Я пытался объяснить — зачем. Бобров разводить будем. Недаром пушнину называют «мягким золотом». Номин за неё от Москвы товары получит и деньги. Москва за нее машины получит и золото. Новые дома будем строить, просторные, красивые, тёплые. Школы построим. Дети Номина учиться будут. И сам Номин, если захочет, — тоже.
Илья лишь недоверчиво качал головой.
Случилось в эти дни несчастье: исчезла лайка Номина — Ворсик. Отошла куда-то по берегу в сторону и — как не бывало её. Думали: вернётся. Нет, не пришла. Неважная была у Номина собака, а всё же… всё же это была собака.
Номин испуганно таращил глаза на лес и молчал. Опять мне вспомнились злые слова шамана.
В тот же день свалилось еще одно горе. Перетаскивая лодку через упавшие деревья, мы промокли, замёрзли и решили подсушиться. Я вышел на берег и, выбрав в густой чаще маленькую полянку, разложил костёр. Илья в это время подтаскивал лодку к берегу. Пока он возился у воды, я, пригретый огнём, заснул коротким тревожным сном. Внезапно — бывает иногда так: словно кто-то незримый толкнёт тебя, и ты мгновенно просыпаешься — внезапно я очнулся и сразу вскочил на ноги. Илья сидел у костра и дремал.
— Илья! Лодку подтащил?
Си, си (да, да), — встрепенулся Номин.
Я сквозь чащу посмотрел на берег. Лодки не было.
— Илья, где лодка?
— Олы, тыпал (есть, тут).
— Нет лодки, Илья!
Он поднялся, огляделся, и лицо его сразу сделалось встревоженным и испуганным.
— Шайтан, Борис!.. Шайтан лодку утопил.
Я подбежал к берегу. Лодка была на месте, но… под водой.
Теперь-то я всё знаю… А тогда, увидев, что у лодки в нескольких местах отлетела на швах смола, я решил, что это — результат нашей небрежности.
Все мои записи и фотоприпасы сильно подмокли, часть их испортилась. Соль и сахар растворились в воде, сухари превратились в кашицу. Нетронутыми остались лишь спички да порох, закупоренные в специальные баночки.
Потом… Не думал я, что подведёт нас мой старый друг — урман.

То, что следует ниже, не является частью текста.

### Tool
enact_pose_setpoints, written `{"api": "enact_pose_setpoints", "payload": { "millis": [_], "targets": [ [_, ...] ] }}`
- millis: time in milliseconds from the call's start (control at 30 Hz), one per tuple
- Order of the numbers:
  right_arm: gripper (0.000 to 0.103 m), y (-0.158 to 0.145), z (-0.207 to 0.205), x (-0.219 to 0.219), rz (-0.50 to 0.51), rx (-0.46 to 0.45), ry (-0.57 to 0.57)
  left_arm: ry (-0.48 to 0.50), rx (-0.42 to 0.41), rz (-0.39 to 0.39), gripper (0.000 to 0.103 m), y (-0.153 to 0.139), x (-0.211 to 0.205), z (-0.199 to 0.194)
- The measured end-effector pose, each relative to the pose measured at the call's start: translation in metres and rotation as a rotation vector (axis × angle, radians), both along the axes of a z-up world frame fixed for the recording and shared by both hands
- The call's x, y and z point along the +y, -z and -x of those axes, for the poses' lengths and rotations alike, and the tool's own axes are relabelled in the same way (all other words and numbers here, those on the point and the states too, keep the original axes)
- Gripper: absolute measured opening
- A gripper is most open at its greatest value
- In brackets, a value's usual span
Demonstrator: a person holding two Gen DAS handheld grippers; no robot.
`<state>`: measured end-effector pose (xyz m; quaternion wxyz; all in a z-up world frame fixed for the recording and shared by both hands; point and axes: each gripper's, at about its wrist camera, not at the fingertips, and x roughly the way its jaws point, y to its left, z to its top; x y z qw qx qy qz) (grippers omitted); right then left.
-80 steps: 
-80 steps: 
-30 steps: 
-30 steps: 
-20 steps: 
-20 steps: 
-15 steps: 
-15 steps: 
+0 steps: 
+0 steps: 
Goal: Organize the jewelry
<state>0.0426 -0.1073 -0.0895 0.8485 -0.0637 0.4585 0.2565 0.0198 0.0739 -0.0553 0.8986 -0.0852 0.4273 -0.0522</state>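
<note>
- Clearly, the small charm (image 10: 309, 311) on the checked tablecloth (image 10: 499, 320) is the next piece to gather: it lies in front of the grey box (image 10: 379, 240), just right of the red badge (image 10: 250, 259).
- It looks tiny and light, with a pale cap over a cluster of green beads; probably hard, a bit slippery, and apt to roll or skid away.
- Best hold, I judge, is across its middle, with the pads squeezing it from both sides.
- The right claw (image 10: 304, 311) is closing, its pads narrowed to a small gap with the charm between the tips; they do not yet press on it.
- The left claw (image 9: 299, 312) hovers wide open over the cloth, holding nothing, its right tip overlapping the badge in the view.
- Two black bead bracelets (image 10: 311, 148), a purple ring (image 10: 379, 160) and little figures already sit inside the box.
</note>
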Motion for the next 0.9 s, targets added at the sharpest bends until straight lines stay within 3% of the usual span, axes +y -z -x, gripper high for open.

А вот подвёл. Вплотную подступил он к берегам Уха, и многие деревья — полусгнившие, поваленные ветрами громадины, — упав поперёк реки, преградили нам путь.
Лодку приходилось перетаскивать через деревья, местами волочить по берегу. Поваленные деревья встречались всё чаще и чаще. Пять суток тащили мы лодку на своих руках. Я всё надеялся: будет возможность плыть. Её не было. Ночные крики повторялись.
Илья ворчал:
— Минунг эри юн (пойти надо домой). Шайтан велит…
Мы, собственно, и так шли домой. У меня скопился довольно богатый материал о здешних бобрах и составилось вполне определённое мнение о реке. Но Илья хотел идти через лес: подальше от «святыни шайтана» и путь короче. Я же убеждал его пробираться по Уху на Конду. Илья упрямился:
— Шайтан вперёд пускать не хочет. Шайтан сердится.
У нас кончились продукты.
Два дня тащились на пустой желудок.
— Минунг юн, — всё чаще повторял Илья.